The next day dawned with still no worthwhile cases. E-mails trickled in throughout the day with requests for help with the mundane – missing pets, adulterous spouses, burglaries and break-ins. "Not even a four," Sherlock proclaimed, reading over John's shoulder. He huffed. "I'm going for a walk."

"Alone?"

"If you don't mind."

And so it began: Sherlock's walks. They were his response to boredom, it seemed, and John was glad at first. It seemed that the activity – or maybe the cold – brightened Sherlock's mood just a shade. At the very least, it distracted him for a little while. Days passed and it became a regular habit of Sherlock's to have a walk alone in the afternoon. He went at least three times a week at first, then four, and then every other day.

Gradually, though, whatever positive effect these outings had began to dwindle. Sherlock began returning home from these walks dark-eyed and tense, and often shut himself in his bedroom for hours afterward. The first time this happened, John thought the behaviour so odd that he wondered if his flatmate was ill or had run into trouble. He banged on the door of his bedroom and was greeted by a very not-ill but clearly irritated Sherlock, and so he backed off.

"It must be the lack of cases," John told Mycroft one evening. "Why are you worried about it? Don't you know where he goes?"

"Contrary to popular belief, I don't have time to follow my brother everywhere," Mycroft said thinly. "That's your job."

John's expression fell, but he chose not to respond to the comment.

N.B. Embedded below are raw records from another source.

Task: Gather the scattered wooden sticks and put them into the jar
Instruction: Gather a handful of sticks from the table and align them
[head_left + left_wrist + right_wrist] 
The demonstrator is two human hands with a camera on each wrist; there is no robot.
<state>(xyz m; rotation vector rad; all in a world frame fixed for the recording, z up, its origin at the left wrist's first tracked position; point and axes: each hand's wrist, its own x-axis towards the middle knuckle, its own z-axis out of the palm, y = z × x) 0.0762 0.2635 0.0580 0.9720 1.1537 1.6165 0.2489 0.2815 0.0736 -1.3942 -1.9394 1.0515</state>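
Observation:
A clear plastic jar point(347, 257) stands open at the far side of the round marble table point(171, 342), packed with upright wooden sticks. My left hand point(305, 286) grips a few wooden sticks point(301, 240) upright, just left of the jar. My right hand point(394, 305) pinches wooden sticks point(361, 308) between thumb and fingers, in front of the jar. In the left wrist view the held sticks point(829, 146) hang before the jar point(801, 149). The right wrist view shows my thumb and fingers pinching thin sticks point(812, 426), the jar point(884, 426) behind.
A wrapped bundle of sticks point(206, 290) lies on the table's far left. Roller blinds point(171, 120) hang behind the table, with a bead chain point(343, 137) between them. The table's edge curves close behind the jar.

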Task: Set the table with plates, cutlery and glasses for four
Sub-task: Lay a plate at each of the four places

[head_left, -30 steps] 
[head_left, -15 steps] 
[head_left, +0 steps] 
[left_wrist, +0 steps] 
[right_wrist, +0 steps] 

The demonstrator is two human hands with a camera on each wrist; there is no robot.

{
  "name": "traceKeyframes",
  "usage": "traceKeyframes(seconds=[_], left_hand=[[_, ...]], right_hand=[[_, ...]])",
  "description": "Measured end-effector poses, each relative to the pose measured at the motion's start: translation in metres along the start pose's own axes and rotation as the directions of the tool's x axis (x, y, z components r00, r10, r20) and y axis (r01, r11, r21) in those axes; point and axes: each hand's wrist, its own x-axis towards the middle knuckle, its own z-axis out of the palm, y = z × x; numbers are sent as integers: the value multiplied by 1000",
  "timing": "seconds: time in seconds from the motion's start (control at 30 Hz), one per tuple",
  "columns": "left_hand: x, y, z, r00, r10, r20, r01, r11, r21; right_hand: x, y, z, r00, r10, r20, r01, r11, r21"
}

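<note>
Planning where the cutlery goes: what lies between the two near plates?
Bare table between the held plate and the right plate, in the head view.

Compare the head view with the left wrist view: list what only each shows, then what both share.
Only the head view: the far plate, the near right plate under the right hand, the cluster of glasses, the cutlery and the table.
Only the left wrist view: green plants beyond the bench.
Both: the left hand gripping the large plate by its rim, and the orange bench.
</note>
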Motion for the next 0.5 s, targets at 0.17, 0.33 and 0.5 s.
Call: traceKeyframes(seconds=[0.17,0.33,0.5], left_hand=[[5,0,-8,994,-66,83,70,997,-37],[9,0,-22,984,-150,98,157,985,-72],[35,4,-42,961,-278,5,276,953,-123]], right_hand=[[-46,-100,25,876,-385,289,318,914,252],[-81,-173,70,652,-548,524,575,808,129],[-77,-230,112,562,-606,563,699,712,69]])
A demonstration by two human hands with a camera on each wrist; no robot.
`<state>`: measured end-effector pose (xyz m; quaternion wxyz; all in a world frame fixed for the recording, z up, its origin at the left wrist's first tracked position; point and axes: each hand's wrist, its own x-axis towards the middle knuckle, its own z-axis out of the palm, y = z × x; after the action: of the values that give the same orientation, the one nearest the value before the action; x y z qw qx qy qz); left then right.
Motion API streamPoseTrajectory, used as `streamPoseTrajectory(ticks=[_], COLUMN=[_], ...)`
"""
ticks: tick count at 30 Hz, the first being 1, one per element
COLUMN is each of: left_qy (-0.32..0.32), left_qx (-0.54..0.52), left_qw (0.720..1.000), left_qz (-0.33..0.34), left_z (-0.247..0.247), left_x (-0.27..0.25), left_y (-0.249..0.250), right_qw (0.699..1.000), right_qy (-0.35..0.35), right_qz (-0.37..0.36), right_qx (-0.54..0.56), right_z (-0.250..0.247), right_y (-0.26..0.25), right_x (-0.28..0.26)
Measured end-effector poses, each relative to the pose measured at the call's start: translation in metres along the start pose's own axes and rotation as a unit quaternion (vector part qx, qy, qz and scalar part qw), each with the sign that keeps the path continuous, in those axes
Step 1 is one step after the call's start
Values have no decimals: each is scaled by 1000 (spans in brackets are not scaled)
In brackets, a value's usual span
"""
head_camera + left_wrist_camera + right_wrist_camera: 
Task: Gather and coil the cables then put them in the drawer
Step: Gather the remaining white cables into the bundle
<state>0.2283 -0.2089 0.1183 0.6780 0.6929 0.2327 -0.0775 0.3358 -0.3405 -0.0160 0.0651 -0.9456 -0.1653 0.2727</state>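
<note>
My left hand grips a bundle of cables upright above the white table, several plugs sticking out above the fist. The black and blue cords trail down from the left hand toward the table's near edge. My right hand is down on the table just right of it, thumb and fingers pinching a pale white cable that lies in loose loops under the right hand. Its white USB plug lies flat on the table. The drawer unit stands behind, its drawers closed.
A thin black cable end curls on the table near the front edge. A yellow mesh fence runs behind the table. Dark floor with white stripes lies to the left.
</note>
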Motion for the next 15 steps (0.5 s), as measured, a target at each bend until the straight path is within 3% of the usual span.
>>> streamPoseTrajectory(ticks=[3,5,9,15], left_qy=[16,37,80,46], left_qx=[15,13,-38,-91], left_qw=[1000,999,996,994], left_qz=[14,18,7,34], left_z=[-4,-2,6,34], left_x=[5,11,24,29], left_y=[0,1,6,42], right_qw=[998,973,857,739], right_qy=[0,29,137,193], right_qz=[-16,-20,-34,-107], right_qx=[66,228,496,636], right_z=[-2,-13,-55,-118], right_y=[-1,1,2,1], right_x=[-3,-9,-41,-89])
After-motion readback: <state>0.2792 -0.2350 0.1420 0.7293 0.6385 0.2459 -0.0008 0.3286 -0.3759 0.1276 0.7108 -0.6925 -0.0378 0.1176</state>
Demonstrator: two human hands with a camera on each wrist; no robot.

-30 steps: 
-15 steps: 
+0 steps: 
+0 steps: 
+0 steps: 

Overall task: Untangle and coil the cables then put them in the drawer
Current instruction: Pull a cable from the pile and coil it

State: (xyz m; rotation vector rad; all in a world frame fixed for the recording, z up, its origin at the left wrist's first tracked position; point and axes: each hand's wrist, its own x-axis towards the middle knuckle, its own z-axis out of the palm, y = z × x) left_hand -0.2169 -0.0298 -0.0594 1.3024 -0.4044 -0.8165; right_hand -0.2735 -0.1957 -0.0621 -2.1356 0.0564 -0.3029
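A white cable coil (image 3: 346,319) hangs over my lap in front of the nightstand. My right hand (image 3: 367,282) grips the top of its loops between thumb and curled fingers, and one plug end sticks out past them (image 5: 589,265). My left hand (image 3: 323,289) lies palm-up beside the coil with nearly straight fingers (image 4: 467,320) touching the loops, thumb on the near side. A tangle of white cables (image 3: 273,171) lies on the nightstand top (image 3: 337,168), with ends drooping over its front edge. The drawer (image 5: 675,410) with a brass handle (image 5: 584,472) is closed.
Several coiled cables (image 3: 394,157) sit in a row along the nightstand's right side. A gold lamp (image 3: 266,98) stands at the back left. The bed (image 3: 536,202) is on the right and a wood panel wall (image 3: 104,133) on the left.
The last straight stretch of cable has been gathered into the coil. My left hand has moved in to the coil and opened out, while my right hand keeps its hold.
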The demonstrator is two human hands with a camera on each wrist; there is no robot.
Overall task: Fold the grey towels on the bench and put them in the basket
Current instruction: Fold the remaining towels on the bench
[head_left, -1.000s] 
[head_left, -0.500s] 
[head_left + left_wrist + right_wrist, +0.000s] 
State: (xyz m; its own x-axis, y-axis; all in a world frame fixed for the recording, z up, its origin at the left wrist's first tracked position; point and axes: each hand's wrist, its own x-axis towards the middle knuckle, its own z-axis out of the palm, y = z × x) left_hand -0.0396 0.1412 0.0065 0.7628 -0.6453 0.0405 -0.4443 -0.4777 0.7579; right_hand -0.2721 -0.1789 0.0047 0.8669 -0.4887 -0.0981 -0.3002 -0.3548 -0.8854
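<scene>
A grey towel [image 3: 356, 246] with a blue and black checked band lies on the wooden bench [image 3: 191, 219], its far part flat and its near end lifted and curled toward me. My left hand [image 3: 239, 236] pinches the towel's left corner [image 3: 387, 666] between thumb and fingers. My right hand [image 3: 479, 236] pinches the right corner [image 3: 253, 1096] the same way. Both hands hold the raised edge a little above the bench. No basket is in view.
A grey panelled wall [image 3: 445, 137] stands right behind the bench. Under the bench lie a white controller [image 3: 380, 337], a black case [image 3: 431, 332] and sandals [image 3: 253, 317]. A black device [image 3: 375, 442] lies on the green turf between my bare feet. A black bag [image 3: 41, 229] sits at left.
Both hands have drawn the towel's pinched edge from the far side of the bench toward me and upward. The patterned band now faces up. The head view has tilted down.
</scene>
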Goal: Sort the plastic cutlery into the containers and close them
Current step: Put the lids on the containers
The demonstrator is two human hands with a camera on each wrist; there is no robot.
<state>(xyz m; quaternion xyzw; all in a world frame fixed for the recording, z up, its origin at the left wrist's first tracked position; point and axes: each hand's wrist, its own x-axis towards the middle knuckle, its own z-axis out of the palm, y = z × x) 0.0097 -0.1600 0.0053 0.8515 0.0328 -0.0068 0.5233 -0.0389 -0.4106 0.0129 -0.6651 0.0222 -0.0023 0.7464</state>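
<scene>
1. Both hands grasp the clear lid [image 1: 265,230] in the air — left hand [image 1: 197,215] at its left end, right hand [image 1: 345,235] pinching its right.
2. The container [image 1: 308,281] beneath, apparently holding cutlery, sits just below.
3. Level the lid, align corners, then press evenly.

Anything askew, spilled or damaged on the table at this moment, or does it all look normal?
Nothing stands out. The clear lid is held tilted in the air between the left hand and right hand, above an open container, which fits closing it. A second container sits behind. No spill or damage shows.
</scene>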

Instead he took a breath to steady himself, and said, "It's probably just not working for him anymore. Walking – wherever he goes – was a good distraction at first, but... well, you know him, he gets bored."

"Mm," Mycroft hummed, eying John carefully. "It doesn't worry you?"

"I'm always worried." John laughed mirthlessly. "But he comes back every time."

And it was true. Until one night, when it wasn't. Until one night, when Sherlock did not return home.